Signs of their earlier lifestyle are now found in their cultural and artistic expression, as evidenced by their costumes of bright colored mid-rib blouses and short skirts, and skilled hunting and gathering techniques. This early lifestyle is also depicted in their music, songs, dances, poetry, epic, and spiritual expressions. Matigsalug men wear knee-length tight-fitting pants and turbans decorated with beads and fringed with goat or horse hair.

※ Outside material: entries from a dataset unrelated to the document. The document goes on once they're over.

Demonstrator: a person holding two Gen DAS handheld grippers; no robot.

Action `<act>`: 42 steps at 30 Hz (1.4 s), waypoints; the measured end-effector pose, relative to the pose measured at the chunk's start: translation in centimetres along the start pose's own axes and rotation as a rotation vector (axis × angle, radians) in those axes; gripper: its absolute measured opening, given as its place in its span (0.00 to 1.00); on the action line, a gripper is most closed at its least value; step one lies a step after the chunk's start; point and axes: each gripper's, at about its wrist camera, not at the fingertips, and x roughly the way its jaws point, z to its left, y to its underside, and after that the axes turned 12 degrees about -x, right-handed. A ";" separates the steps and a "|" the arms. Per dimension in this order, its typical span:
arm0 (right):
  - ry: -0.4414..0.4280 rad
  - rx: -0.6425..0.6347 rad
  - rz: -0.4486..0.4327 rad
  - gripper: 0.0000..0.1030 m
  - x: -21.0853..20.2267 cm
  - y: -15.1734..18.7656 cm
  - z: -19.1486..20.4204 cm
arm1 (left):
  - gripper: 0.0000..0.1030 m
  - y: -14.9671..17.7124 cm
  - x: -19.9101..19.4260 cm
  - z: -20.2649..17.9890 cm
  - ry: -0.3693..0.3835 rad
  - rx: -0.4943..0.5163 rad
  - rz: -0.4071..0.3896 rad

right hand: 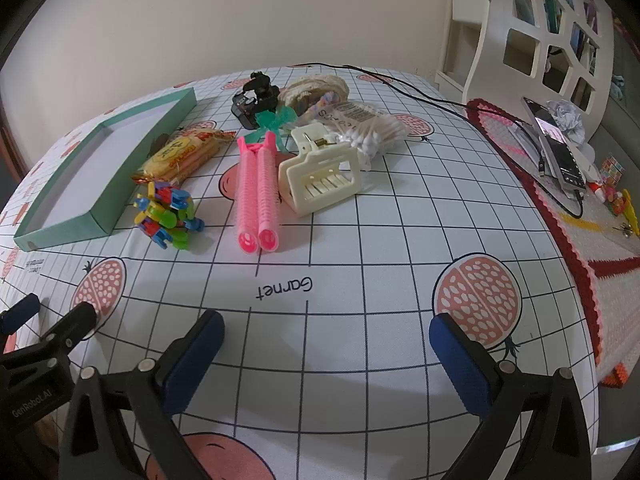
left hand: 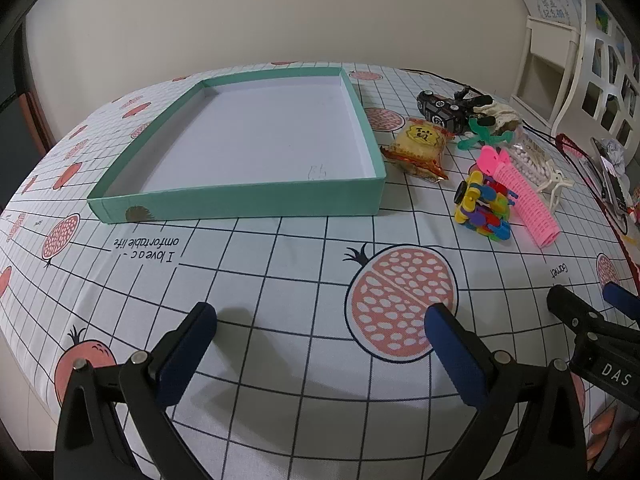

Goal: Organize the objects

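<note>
A shallow teal box point(left hand: 240, 198) with a bare white floor lies on the table; it also shows in the right wrist view point(right hand: 128, 152). To its right lie a yellow snack packet point(left hand: 420, 150) point(right hand: 180, 156), a multicoloured block toy point(left hand: 482, 208) point(right hand: 168, 216), a pink hair roller clip point(left hand: 524, 200) point(right hand: 256, 196), a cream claw clip point(right hand: 320, 178), a bag of cotton swabs point(right hand: 372, 132), a green bow point(right hand: 276, 120) and a black gadget point(left hand: 444, 110) point(right hand: 256, 104). My left gripper point(left hand: 320, 320) is open and empty in front of the box. My right gripper point(right hand: 326, 330) is open and empty in front of the objects.
The table point(left hand: 280, 264) has a grid cloth with pomegranate prints. A crocheted red and white mat point(right hand: 600, 240), a phone point(right hand: 556, 148) with a black cable and small toys lie at the right. A white shelf point(right hand: 540, 28) stands behind.
</note>
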 end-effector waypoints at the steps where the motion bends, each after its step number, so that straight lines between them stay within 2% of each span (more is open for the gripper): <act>1: 0.000 0.000 0.001 1.00 0.0 0.0 0.0 | 1.00 0.0 0.0 0.0 0.000 -0.001 0.001; 42: 0.000 0.001 0.003 1.00 -0.1 -0.1 0.0 | 1.00 0.3 -0.2 0.3 0.003 -0.002 0.003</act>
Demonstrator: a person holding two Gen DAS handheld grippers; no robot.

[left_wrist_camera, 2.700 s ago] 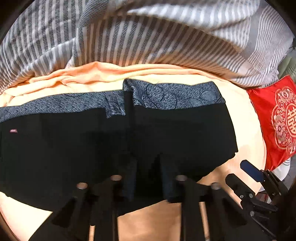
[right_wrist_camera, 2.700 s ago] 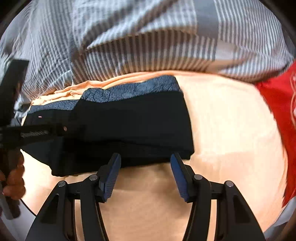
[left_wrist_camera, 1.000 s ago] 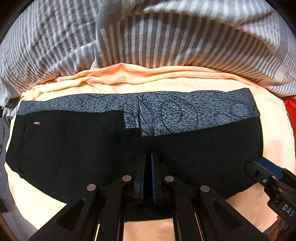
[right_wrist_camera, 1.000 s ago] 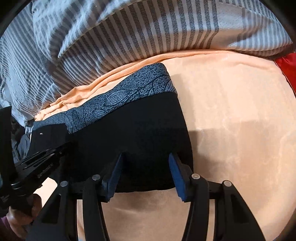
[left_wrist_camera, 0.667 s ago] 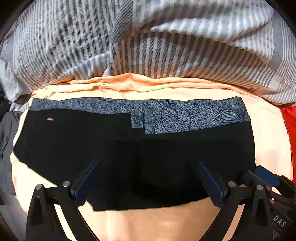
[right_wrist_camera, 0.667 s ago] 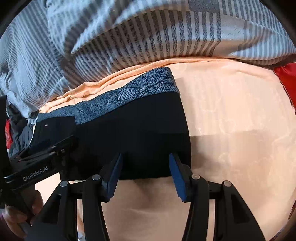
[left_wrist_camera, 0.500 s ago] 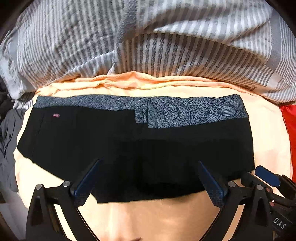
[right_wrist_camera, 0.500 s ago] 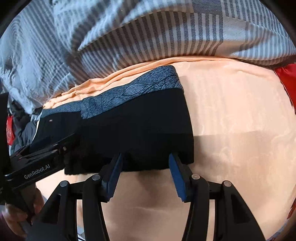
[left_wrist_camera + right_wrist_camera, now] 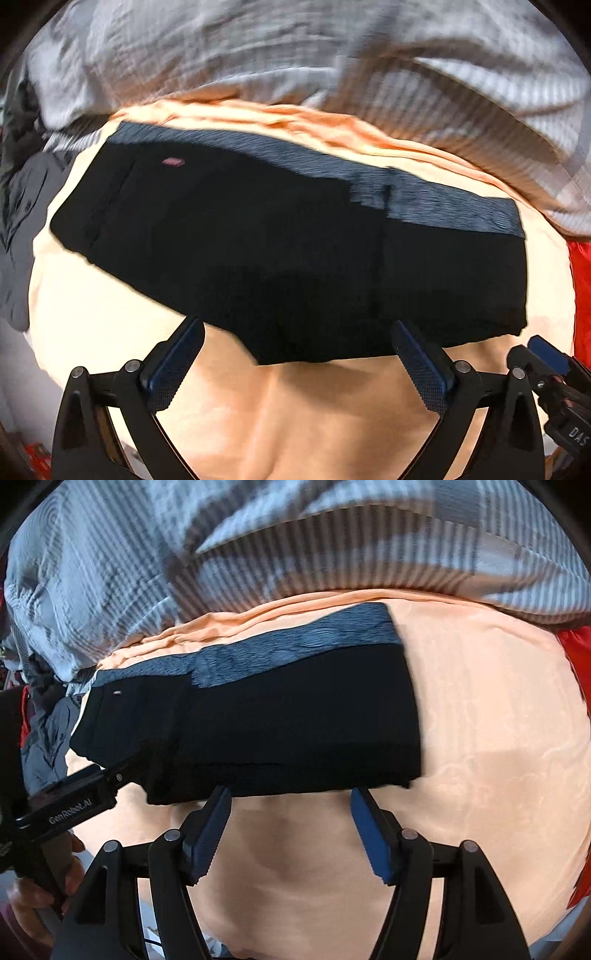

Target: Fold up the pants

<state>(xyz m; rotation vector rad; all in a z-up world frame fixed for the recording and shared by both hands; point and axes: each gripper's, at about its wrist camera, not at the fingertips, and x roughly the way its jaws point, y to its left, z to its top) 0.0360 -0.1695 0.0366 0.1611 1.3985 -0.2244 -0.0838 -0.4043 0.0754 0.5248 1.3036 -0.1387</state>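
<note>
The black pants (image 9: pixel 280 254) with a grey patterned waistband (image 9: pixel 436 203) lie folded flat on the peach bed sheet (image 9: pixel 317 417). They also show in the right wrist view (image 9: pixel 273 731). My left gripper (image 9: pixel 295 354) is wide open and empty, just in front of the pants' near edge. My right gripper (image 9: pixel 291 823) is open and empty, its fingertips at the pants' near edge. The right gripper's tip shows in the left wrist view (image 9: pixel 546 354). The left gripper's body shows in the right wrist view (image 9: pixel 66 805).
A grey striped duvet (image 9: pixel 332 62) is bunched along the far side of the bed. A red cushion (image 9: pixel 580 280) lies at the right. Dark grey clothing (image 9: pixel 22 206) lies off the left edge of the sheet.
My left gripper let go of the pants, opened wide and drew back toward me. My right gripper also backed off the pants' edge. The pants stay folded on the sheet.
</note>
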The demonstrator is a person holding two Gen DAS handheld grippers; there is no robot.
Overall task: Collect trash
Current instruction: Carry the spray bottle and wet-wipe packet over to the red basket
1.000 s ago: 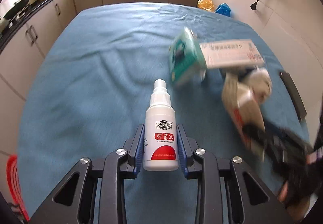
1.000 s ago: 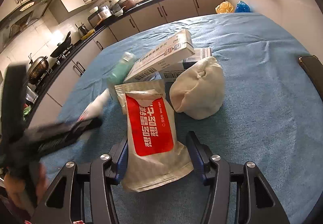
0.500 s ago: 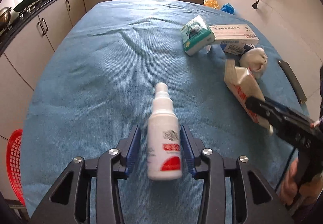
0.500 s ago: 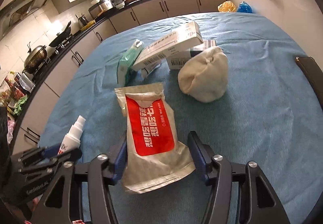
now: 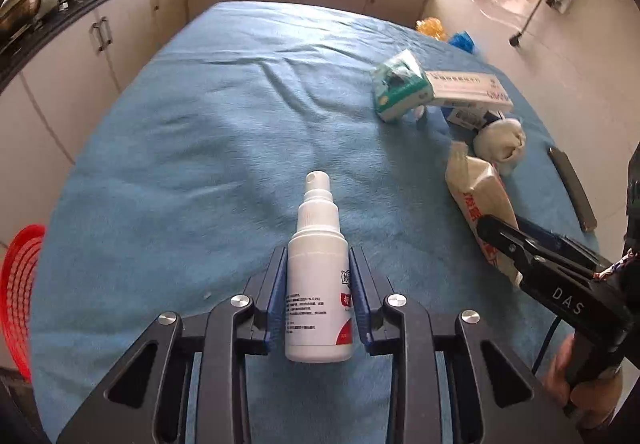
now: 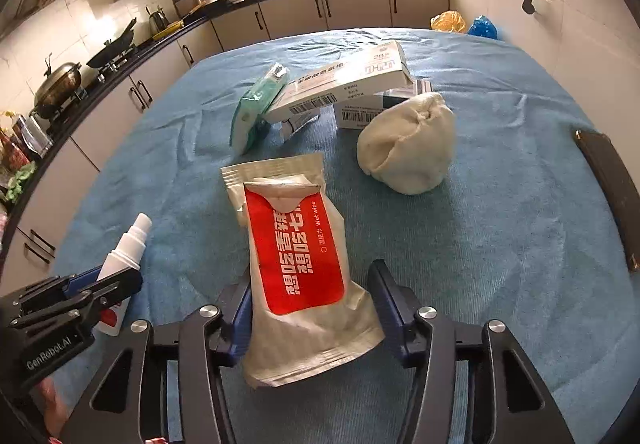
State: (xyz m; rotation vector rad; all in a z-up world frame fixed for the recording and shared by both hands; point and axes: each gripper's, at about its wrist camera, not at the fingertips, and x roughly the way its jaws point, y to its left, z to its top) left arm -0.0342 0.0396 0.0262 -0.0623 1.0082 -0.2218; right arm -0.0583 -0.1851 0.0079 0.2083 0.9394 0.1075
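Note:
A white spray bottle (image 5: 318, 284) with a red label lies on the blue tablecloth (image 5: 200, 147). My left gripper (image 5: 317, 256) is closing, and its blue pads press on the bottle's sides. In the right wrist view the bottle (image 6: 128, 244) and that gripper (image 6: 80, 292) sit at the lower left. A silver wet wipe packet (image 6: 296, 244) with a red panel lies between the fingers of my right gripper (image 6: 310, 276), which is also closing with both pads against the packet. From the left wrist view the packet (image 5: 476, 187) shows at the right.
Beyond the packet lie a crumpled white paper ball (image 6: 408, 143), a green tissue pack (image 6: 256, 107) and a long white box (image 6: 344, 83) leaning on another box. A dark flat object (image 6: 612, 183) rests at the table's right edge. A red basket (image 5: 20, 284) stands low at the left.
Both grippers widened a little and narrowed again around their items. The bottle rolled, its label turning to the right. The left gripper drew away leftward from the pile.

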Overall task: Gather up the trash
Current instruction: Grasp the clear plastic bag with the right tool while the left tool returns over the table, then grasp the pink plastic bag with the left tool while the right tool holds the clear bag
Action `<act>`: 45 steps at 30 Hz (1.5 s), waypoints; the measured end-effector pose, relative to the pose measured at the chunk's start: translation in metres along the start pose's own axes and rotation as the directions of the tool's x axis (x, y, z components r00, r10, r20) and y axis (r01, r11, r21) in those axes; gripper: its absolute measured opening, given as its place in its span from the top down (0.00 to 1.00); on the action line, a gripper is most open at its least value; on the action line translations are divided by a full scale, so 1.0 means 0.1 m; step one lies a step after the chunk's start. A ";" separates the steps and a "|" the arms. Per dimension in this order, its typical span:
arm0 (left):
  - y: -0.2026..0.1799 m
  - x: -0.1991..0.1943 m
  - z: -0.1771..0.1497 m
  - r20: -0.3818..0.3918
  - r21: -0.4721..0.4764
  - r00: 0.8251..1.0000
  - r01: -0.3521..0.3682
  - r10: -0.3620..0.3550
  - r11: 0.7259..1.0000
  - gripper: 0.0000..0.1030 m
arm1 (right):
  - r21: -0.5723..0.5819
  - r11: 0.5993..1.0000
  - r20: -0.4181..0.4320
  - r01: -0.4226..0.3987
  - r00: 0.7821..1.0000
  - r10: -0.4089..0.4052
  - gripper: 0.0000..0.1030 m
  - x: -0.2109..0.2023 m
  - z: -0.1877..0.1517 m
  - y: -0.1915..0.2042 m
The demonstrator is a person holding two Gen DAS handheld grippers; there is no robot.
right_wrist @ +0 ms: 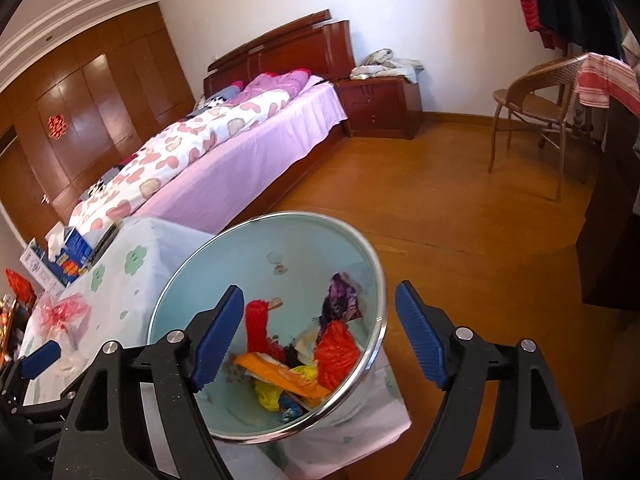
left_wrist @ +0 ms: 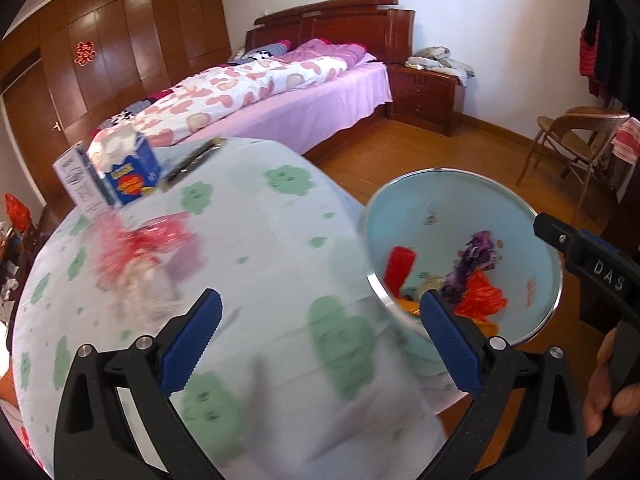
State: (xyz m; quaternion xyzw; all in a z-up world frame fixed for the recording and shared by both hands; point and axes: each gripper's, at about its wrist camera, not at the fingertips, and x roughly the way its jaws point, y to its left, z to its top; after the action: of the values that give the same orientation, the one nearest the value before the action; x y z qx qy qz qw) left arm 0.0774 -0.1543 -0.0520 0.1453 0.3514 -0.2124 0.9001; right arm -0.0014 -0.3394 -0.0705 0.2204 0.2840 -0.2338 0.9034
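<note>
The left tool (left_wrist: 320, 338) is hovering over the bench (left_wrist: 256, 216) with its fingers spread wide and nothing between them; the right tool (right_wrist: 320, 332) is likewise spread and holding nothing, poised above the light blue bin (right_wrist: 192, 280) at the bench's right edge. One crumpled red-and-clear wrapper (left_wrist: 140, 256) is lying at the far left of the bench, blurred, so it may be more than one piece. The left tool should be dropping low, straddling the wrapper's bulk before closing. Two boxes (left_wrist: 120, 168) are standing beyond it; the bin is holding roughly six bright scraps.

Glossy wooden floor (right_wrist: 460, 216); cloth-covered table (left_wrist: 260, 220)
</note>
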 end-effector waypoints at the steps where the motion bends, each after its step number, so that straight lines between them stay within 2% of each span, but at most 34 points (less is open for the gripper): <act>1: 0.08 -0.03 -0.03 0.003 -0.004 1.000 -0.012 0.012 1.000 0.06 | -0.011 1.000 -0.003 -0.005 1.000 0.005 0.25 -0.01 0.00 0.02; 13: 1.15 -0.22 -0.45 -0.067 -0.133 0.991 -0.125 0.117 0.983 0.06 | -0.170 0.978 -0.053 -0.124 0.992 0.117 0.26 -0.09 -0.11 0.65; 20: 1.84 -0.41 -0.66 -0.080 -0.222 0.981 -0.189 0.176 0.956 0.06 | -0.224 0.950 -0.093 -0.216 0.975 0.200 0.34 -0.08 -0.22 1.20; 23: 2.09 -0.45 -0.74 -0.087 -0.258 0.976 -0.217 0.201 0.941 0.06 | -0.269 0.926 -0.125 -0.266 0.963 0.240 0.35 -0.05 -0.29 1.51; 29: 2.52 -0.51 -0.84 -0.091 -0.321 0.968 -0.251 0.235 0.913 0.06 | -0.347 0.858 -0.230 -0.378 0.922 0.313 0.36 0.13 -0.41 2.21; 35: 2.78 -0.50 -0.87 -0.094 -0.361 0.968 -0.250 0.232 0.898 0.06 | -0.375 0.809 -0.346 -0.454 0.878 0.332 0.36 0.38 -0.51 2.75; 36: 2.79 -0.50 -0.87 -0.095 -0.363 0.968 -0.250 0.231 0.898 0.06 | -0.376 0.806 -0.365 -0.456 0.873 0.324 0.37 0.43 -0.52 2.82; 38: 2.83 -0.48 -0.87 -0.095 -0.366 0.969 -0.249 0.230 0.897 0.06 | -0.378 0.801 -0.391 -0.465 0.864 0.317 0.55 0.48 -0.56 2.89; 39: 2.84 -0.47 -0.86 -0.097 -0.366 0.969 -0.248 0.229 0.897 0.06 | -0.377 0.790 -0.415 -0.483 0.851 0.322 0.58 0.51 -0.57 2.93; 43: 2.88 -0.41 -0.84 -0.101 -0.379 0.970 -0.241 0.220 0.894 0.06 | -0.405 0.759 -0.425 -0.510 0.840 0.338 0.71 0.47 -0.61 2.95; 45: 2.87 -0.39 -0.82 -0.100 -0.376 0.971 -0.239 0.217 0.895 0.06 | -0.402 0.746 -0.437 -0.531 0.827 0.354 0.74 0.45 -0.62 2.91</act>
State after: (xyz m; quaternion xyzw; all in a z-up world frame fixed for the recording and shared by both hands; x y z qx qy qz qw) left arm 0.1431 0.1393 -0.0510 0.0113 0.3919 -0.0282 0.9195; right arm 0.1655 -0.0891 -0.0672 0.0730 0.4220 0.1145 0.8964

The traditional Matigsalug house has modest windows which is used as part of an early warning system against mangayaw (lit. 'someone seeking justice').

==Language==

SIL International has worked in the Matigsalug community for many decades and published a grammatical description of the language. Matigsalug Literacy Education Incorporated operated in the Matigsalug area for many years and won several literacy awards.

Their autonym Matigsalug translates to 'people along the Salug River' in their mother tongue.

== Ancestral lands ==
Matigsalug-Manobo ancestral domain include a 102,324.818-hectare territory that straddles Bukidnon, Davao City, and Arakan Valley in North Cotabato. The Certificate of Ancestral Domain Title (CADT) was issued on October 31, 2003.